• _PROBLEM DETAILS_: Write out each line of the material below once more, exactly as it appears.

═══

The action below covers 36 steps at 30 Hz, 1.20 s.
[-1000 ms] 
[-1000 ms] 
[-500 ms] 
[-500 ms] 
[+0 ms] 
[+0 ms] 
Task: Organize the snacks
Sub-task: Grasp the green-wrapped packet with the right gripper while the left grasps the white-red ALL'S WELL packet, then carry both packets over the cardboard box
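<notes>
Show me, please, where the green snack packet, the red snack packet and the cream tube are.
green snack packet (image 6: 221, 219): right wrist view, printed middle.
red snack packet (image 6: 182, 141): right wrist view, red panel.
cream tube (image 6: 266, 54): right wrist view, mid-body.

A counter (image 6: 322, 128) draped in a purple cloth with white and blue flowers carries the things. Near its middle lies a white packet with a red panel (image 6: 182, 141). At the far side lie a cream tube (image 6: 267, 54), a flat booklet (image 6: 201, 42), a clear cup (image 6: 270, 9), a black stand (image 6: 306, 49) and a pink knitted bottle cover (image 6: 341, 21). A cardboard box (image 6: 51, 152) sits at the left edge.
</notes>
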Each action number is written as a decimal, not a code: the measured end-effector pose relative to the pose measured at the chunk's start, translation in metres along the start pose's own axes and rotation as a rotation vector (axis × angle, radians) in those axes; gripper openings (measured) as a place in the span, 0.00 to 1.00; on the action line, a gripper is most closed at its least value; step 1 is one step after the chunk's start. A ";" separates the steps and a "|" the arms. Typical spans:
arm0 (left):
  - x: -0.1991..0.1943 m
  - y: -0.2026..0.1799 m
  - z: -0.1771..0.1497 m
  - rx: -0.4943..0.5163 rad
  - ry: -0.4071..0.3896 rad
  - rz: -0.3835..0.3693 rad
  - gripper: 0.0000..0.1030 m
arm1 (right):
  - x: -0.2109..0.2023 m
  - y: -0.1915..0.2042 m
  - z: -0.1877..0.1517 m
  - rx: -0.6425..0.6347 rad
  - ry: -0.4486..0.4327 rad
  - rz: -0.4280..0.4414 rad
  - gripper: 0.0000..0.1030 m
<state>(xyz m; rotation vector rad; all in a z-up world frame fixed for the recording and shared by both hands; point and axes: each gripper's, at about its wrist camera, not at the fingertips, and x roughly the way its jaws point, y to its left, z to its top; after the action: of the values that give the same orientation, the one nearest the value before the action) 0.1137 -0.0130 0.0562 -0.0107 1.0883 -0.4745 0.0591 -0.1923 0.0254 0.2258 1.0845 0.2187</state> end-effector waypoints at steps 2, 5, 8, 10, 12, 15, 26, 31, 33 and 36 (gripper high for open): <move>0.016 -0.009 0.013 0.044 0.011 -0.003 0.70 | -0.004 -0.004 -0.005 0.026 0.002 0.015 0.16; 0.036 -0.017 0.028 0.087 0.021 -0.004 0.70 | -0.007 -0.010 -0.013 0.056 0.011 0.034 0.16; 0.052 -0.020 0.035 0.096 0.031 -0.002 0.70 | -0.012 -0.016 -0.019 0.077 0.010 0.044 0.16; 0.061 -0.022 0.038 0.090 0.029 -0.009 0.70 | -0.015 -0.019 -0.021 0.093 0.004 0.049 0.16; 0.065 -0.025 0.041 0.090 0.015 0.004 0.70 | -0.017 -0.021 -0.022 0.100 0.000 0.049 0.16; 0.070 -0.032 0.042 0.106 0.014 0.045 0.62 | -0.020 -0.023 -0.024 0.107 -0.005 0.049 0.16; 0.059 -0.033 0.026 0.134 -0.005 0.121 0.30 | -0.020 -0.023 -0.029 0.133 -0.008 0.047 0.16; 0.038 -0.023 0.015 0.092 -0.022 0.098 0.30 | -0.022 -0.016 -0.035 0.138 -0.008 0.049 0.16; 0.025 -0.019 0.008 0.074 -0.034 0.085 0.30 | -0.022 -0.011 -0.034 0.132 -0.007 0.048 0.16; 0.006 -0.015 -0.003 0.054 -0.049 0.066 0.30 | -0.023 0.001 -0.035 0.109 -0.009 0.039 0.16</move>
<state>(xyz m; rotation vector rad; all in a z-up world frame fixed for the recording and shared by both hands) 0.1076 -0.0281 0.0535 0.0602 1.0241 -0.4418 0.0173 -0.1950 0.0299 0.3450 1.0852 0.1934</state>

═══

• _RESPONSE TO THIS EXERCISE_:
The action below covers 36 steps at 30 Hz, 1.20 s.
[-1000 ms] 
[-1000 ms] 
[-500 ms] 
[-500 ms] 
[+0 ms] 
[+0 ms] 
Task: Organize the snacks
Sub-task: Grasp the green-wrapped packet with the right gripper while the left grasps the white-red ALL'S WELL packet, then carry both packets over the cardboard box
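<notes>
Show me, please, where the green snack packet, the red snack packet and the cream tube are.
green snack packet (image 6: 221, 219): right wrist view, printed middle.
red snack packet (image 6: 182, 141): right wrist view, red panel.
cream tube (image 6: 266, 54): right wrist view, mid-body.

A counter (image 6: 322, 128) draped in a purple cloth with white and blue flowers carries the things. Near its middle lies a white packet with a red panel (image 6: 182, 141). At the far side lie a cream tube (image 6: 267, 54), a flat booklet (image 6: 201, 42), a clear cup (image 6: 270, 9), a black stand (image 6: 306, 49) and a pink knitted bottle cover (image 6: 341, 21). A cardboard box (image 6: 51, 152) sits at the left edge.
</notes>
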Each action number is written as a decimal, not a code: the measured end-effector pose relative to the pose measured at the chunk's start, translation in metres along the start pose's own axes and rotation as a rotation vector (axis × angle, radians) in those axes; gripper openings (measured) as a place in the span, 0.00 to 1.00; on the action line, a gripper is most closed at its least value; step 1 is one step after the chunk's start. A ";" separates the steps and a "|" the arms. Typical spans:
arm0 (left):
  - x: -0.1991..0.1943 m
  - y: -0.2026..0.1799 m
  - z: -0.1771..0.1497 m
  - rx: -0.4943..0.5163 rad
  - ry: -0.4071..0.3896 rad
  - rz: -0.3835..0.3693 rad
  - gripper: 0.0000..0.1030 m
arm1 (right):
  - x: -0.2109..0.2023 m
  - y: -0.1915..0.2042 m
  - z: -0.1877..0.1517 m
  - rx: -0.6425..0.6347 rad
  - ry: -0.4486..0.4327 rad
  - rz: -0.4280..0.4414 rad
  - gripper: 0.0000..0.1030 m
<state>(xyz m; rotation vector rad; all in a z-up world frame fixed for the recording and shared by both hands; point and axes: each gripper's, at about its wrist camera, not at the fingertips, and x roughly the way its jaws point, y to its left, z to its top; after the action: of the values that give the same orientation, the one nearest the value before the action) 0.1137 -0.0130 0.0562 -0.0107 1.0883 -0.4745 0.0591 -0.1923 0.0254 0.2258 1.0845 0.2187</state> end-effector waypoints at steps 2, 5, 8, 10, 12, 15, 26, 31, 33 and 36 (gripper high for open): <move>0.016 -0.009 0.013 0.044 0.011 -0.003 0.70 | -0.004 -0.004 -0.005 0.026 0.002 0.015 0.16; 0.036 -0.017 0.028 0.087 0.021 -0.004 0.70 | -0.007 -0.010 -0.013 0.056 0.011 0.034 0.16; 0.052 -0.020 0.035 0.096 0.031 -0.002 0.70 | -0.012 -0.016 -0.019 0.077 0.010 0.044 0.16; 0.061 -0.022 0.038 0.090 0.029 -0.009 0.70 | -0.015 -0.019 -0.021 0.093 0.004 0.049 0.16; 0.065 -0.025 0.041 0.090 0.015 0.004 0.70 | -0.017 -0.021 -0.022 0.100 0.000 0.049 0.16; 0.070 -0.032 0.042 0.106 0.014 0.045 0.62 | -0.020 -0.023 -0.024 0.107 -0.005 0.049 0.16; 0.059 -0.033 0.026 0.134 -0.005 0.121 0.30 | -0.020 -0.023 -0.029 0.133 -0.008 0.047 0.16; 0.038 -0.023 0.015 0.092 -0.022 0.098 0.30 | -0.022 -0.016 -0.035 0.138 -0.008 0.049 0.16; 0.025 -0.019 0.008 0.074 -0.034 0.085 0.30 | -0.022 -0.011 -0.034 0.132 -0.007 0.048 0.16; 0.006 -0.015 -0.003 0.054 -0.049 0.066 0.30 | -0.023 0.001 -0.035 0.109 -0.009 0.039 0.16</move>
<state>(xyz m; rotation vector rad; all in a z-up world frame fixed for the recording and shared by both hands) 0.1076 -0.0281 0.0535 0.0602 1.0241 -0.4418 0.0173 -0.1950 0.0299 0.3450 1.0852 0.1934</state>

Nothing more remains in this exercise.